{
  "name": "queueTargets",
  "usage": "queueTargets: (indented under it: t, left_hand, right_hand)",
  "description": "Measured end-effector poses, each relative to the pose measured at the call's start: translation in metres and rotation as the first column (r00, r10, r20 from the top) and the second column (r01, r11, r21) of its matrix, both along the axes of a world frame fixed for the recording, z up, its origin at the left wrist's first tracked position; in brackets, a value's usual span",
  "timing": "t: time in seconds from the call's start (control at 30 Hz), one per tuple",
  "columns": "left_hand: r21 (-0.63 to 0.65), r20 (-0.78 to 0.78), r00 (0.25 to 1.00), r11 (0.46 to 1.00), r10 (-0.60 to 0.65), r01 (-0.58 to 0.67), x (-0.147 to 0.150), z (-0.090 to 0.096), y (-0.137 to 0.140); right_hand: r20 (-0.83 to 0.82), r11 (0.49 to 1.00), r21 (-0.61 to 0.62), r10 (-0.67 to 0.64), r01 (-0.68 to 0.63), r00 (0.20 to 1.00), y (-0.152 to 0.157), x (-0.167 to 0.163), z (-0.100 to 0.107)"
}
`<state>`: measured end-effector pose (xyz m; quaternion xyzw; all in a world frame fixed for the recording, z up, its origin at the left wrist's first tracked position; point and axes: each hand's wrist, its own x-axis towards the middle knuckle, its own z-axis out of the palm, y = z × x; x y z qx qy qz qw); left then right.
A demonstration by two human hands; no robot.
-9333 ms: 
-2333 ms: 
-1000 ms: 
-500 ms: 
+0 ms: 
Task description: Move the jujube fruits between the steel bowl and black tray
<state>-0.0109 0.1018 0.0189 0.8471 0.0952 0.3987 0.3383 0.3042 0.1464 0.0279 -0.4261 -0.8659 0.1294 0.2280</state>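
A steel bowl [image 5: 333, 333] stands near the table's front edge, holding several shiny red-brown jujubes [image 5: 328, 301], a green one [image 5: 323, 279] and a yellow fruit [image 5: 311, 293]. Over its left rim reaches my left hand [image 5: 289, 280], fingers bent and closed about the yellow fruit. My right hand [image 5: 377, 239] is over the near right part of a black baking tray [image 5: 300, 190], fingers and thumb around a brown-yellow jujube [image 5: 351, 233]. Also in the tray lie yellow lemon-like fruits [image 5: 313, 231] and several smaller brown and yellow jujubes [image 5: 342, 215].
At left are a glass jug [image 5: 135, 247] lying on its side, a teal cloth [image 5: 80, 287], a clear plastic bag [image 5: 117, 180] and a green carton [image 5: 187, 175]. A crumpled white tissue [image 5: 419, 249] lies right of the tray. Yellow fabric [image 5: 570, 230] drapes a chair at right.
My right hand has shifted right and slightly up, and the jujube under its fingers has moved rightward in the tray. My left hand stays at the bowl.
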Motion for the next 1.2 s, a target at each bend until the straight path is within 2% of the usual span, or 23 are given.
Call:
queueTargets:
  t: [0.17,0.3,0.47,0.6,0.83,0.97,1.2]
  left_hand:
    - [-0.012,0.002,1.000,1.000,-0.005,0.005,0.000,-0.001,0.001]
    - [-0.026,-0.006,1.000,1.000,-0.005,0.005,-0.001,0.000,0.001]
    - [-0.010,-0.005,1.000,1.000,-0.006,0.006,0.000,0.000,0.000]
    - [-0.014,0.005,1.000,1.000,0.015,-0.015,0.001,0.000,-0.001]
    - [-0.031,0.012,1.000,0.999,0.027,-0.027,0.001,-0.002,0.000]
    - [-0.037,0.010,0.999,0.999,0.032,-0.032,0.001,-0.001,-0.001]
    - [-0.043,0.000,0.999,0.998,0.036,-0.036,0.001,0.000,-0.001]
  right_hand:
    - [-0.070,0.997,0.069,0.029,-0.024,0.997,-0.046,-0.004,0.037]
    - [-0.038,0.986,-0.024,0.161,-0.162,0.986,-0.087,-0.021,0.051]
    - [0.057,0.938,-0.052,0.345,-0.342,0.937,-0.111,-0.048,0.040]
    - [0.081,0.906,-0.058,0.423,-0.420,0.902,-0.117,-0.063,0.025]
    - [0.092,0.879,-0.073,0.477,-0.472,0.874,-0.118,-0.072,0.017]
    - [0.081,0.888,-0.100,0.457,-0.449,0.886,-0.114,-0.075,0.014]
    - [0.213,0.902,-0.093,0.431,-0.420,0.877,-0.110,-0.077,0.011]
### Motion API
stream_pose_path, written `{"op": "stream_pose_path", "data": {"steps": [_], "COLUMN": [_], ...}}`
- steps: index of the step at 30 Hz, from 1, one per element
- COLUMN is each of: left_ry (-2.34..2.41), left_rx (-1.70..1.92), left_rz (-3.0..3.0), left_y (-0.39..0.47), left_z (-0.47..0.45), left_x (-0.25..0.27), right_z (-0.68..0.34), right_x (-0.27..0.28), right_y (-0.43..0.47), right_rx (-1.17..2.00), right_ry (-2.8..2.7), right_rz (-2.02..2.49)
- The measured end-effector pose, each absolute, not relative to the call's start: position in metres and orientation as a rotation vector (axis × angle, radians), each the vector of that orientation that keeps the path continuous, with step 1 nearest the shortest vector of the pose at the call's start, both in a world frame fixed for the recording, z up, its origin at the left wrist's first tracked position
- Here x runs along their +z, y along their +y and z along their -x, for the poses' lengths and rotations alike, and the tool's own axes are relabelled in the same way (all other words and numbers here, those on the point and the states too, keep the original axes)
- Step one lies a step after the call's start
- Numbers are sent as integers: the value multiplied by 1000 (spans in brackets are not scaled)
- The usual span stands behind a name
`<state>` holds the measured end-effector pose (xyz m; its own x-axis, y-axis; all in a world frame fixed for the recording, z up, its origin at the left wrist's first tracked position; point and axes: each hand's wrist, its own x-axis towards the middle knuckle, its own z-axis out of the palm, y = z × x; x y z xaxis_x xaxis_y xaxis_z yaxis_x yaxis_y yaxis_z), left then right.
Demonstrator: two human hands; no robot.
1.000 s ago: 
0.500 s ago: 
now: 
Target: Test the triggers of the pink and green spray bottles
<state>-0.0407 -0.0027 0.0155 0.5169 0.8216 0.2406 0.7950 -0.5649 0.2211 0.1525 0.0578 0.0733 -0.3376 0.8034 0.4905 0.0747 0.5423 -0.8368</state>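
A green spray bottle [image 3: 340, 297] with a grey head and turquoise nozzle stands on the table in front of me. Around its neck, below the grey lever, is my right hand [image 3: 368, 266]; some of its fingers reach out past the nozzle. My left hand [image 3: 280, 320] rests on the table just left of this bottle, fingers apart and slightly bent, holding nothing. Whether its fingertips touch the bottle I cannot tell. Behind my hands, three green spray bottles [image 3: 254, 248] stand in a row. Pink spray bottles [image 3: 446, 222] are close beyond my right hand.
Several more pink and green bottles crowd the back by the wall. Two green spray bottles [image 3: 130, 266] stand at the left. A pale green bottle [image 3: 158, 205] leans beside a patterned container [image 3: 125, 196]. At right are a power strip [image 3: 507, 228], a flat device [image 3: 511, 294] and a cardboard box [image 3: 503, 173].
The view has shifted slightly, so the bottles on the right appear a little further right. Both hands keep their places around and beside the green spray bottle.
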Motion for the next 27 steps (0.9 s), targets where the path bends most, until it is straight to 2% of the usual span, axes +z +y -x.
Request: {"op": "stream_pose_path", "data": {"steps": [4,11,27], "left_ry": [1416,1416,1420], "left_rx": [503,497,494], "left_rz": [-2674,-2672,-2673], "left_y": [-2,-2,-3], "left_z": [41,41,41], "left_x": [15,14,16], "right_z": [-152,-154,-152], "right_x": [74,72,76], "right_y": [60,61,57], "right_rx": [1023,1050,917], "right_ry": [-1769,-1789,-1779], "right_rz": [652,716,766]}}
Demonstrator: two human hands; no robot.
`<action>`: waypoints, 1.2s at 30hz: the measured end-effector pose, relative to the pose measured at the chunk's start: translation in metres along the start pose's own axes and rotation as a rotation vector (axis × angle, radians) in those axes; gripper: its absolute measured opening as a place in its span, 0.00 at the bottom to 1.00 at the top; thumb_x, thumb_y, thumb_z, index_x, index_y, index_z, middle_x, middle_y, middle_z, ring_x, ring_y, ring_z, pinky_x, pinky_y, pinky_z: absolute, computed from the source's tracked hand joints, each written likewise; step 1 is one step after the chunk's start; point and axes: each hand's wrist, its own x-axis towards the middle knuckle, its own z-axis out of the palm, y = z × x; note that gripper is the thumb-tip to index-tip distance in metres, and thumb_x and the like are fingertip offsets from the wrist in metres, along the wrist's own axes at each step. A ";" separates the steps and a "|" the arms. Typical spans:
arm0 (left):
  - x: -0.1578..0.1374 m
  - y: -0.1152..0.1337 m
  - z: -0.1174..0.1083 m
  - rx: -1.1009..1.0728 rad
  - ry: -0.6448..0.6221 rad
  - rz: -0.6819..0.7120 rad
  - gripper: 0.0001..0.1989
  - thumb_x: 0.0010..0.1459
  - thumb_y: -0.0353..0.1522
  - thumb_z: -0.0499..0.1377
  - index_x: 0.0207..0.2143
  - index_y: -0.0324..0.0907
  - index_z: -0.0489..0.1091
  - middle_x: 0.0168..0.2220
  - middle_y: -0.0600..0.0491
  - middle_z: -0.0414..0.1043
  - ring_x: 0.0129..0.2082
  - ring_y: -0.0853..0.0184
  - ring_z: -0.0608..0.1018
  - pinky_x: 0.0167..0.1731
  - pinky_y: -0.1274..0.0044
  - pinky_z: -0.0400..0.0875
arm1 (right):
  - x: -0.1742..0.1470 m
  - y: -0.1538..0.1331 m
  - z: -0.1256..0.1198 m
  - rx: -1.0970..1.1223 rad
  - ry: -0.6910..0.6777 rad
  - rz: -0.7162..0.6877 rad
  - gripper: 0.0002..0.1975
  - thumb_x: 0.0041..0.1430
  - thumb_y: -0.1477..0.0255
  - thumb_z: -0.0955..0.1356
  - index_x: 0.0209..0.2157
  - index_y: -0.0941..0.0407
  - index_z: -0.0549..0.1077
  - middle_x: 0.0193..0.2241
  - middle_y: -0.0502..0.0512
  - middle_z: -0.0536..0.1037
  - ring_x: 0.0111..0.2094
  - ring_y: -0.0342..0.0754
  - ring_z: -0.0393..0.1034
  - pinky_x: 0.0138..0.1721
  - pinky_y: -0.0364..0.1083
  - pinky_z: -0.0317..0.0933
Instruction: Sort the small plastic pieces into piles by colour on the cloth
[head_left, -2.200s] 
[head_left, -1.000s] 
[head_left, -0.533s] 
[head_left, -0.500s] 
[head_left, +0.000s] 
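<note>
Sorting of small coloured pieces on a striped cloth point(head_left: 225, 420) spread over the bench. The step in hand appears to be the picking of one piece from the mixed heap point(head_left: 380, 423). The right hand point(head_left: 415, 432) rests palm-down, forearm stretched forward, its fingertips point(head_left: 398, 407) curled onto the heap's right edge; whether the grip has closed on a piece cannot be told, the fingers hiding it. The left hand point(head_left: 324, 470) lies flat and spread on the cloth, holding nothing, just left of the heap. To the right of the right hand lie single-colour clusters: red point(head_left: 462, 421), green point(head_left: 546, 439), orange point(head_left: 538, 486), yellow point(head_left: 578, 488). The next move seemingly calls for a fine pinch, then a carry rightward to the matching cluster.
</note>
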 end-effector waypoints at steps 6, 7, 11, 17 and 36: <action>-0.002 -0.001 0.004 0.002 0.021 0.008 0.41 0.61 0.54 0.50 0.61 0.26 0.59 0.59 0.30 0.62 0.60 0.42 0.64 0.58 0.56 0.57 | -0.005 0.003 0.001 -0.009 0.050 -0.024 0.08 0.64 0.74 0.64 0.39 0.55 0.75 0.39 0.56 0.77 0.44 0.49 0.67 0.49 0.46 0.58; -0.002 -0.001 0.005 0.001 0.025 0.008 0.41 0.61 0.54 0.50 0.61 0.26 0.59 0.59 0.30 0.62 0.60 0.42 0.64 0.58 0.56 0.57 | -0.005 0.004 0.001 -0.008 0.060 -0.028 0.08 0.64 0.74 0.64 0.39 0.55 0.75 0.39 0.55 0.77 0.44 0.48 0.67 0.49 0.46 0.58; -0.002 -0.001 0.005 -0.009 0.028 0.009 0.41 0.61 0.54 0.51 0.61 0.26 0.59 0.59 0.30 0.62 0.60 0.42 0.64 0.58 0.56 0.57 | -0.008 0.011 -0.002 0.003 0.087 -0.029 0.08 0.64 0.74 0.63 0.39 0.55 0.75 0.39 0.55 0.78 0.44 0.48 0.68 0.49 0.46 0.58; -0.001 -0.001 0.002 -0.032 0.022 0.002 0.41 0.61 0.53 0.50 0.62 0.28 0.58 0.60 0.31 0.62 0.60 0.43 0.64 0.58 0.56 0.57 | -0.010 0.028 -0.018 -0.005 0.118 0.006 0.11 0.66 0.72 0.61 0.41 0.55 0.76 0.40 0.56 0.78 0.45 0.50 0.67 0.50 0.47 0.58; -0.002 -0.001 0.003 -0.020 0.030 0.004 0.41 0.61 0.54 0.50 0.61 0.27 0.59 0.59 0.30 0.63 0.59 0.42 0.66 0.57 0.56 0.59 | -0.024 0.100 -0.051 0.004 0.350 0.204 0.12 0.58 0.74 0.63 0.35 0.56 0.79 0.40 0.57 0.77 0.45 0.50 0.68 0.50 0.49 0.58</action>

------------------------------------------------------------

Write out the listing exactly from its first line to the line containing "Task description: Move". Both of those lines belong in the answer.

{
  "name": "queueTargets",
  "usage": "queueTargets: (indented under it: t, left_hand, right_hand)",
  "description": "Measured end-effector poses, each relative to the pose measured at the call's start: translation in metres and rotation as the first column (r00, r10, r20 from the top) and the second column (r01, r11, r21) of its matrix, both along the axes of a world frame fixed for the recording, z up, its origin at the left wrist's first tracked position; in brackets, a value's usual span",
  "timing": "t: time in seconds from the call's start (control at 30 Hz), one per tuple",
  "columns": "left_hand: r21 (-0.63 to 0.65), r20 (-0.78 to 0.78), r00 (0.25 to 1.00), r11 (0.46 to 1.00), r10 (-0.60 to 0.65), r01 (-0.58 to 0.67), x (-0.147 to 0.150), z (-0.090 to 0.096), y (-0.137 to 0.140); right_hand: r20 (-0.83 to 0.82), r11 (0.49 to 1.00), r21 (-0.61 to 0.62), r10 (-0.67 to 0.64), r01 (-0.68 to 0.63), r00 (0.20 to 1.00), y (-0.152 to 0.157), x (-0.167 to 0.163), z (-0.100 to 0.107)"
}
`<state>`: measured end-effector pose (xyz m; quaternion xyzw; all in a world frame fixed for the recording, z up, its origin at the left wrist's first tracked position; point and axes: each hand's wrist, its own x-axis towards the middle knuckle, its own z-axis out of the palm, y = z × x; x y z qx qy qz qw); left then right.
A demonstration by two human hands; no robot.
-9333 ms: 
-2333 ms: 
-1000 ms: 
-500 ms: 
+0 ms: 
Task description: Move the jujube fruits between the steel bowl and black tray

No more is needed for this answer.